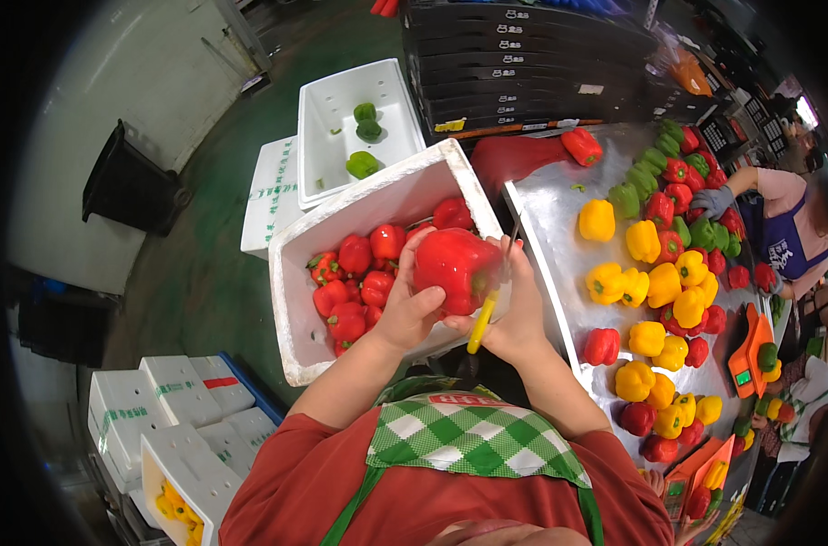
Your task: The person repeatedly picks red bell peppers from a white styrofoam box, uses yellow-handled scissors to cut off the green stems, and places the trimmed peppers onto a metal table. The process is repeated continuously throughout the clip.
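Observation:
A large red bell pepper (452, 266) is held up in front of me, over the edge of a white foam box (289, 318). My left hand (406, 314) grips it from the left, thumb across its near side. On its right side, my right hand (523, 314) is closed around a cutting tool with a yellow handle (483, 322) and a thin pointed metal blade; whether knife or scissors I cannot tell. The blade stands beside the pepper's stem end, which is partly hidden. Several red bell peppers (375, 288) lie inside the foam box below my hands.
At right, a metal table (559, 273) bears yellow bell peppers (605, 283), red and green ones, and orange scales (751, 353). A co-worker's gloved hand (712, 202) reaches among them. Ahead are another foam box (314, 118) with green peppers and stacked black crates (550, 64).

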Available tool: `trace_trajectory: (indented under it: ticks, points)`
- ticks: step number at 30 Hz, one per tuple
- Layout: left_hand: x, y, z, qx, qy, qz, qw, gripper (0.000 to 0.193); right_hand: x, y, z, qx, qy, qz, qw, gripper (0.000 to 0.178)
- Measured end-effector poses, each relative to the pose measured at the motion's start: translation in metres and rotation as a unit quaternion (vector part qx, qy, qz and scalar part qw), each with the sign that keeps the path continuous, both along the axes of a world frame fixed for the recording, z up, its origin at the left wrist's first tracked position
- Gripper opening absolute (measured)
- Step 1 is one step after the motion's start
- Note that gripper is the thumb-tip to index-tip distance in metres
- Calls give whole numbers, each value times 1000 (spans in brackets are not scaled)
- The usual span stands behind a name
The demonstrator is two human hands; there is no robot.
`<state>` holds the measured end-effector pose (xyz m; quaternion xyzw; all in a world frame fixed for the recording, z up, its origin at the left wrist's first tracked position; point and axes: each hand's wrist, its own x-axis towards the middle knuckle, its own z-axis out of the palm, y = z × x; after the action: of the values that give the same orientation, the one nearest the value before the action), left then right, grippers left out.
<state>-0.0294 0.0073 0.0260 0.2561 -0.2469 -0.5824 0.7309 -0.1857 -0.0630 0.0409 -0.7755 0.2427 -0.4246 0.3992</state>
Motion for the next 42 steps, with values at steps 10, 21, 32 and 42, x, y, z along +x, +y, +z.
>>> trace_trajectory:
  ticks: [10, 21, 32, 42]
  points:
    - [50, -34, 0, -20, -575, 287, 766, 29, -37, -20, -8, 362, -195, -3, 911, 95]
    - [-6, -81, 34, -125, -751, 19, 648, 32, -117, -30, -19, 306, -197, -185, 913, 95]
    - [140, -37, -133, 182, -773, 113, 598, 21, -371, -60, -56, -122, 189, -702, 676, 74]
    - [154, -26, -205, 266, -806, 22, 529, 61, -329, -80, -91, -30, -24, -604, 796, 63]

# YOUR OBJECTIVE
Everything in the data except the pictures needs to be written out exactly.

# OUTPUT OF THE TASK
Your task: The person repeatedly picks red bell peppers from a white styrofoam box, uses yellow-handled scissors to cut off the green stems, and places the trimmed peppers onto a metal table. The process is repeated continuously throughout the clip.
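Observation:
A large red bell pepper (452, 266) is held up in front of me, over the edge of a white foam box (289, 318). My left hand (406, 314) grips it from the left, thumb across its near side. On its right side, my right hand (523, 314) is closed around a cutting tool with a yellow handle (483, 322) and a thin pointed metal blade; whether knife or scissors I cannot tell. The blade stands beside the pepper's stem end, which is partly hidden. Several red bell peppers (375, 288) lie inside the foam box below my hands.
At right, a metal table (559, 273) bears yellow bell peppers (605, 283), red and green ones, and orange scales (751, 353). A co-worker's gloved hand (712, 202) reaches among them. Ahead are another foam box (314, 118) with green peppers and stacked black crates (550, 64).
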
Available tool: `trace_trajectory: (indented under it: ticks, points)`
- ticks: step number at 30 Hz, one per tuple
- Layout: left_hand: x, y, z, qx, qy, qz, qw, gripper (0.000 to 0.193); right_hand: x, y, z, qx, qy, qz, qw, gripper (0.000 to 0.178)
- Measured end-effector poses, each relative to the pose measured at the motion's start: translation in metres and rotation as a unit quaternion (vector part qx, qy, qz and scalar part qw), each with the sign that keeps the path continuous, both along the axes of a world frame fixed for the recording, z up, its origin at the left wrist's first tracked position
- Gripper opening absolute (measured)
- Step 1 is one step after the motion's start
- Note that gripper is the thumb-tip to index-tip distance in metres
- Calls give whole numbers, each value times 1000 (spans in brackets are not scaled)
- The usual span stands behind a name
The demonstrator is two human hands; there is no robot.
`<state>` holds the measured end-effector pose (xyz m; quaternion xyzw; all in a world frame fixed for the recording, z up, its origin at the left wrist's first tracked position; point and axes: each hand's wrist, its own x-axis towards the middle knuckle, its own z-axis out of the palm, y = z × x; after the action: of the values that give the same orientation, the one nearest the value before the action), left then right, grippers left out.
<state>-0.0294 0.0073 0.0260 0.2561 -0.2469 -0.5824 0.7309 -0.1857 -0.0630 0.0409 -0.7755 0.2427 -0.4246 0.3992</state>
Motion for the next 42 steps, with values at steps 10, 21, 32 and 42, x, y, z along +x, +y, +z.
>>> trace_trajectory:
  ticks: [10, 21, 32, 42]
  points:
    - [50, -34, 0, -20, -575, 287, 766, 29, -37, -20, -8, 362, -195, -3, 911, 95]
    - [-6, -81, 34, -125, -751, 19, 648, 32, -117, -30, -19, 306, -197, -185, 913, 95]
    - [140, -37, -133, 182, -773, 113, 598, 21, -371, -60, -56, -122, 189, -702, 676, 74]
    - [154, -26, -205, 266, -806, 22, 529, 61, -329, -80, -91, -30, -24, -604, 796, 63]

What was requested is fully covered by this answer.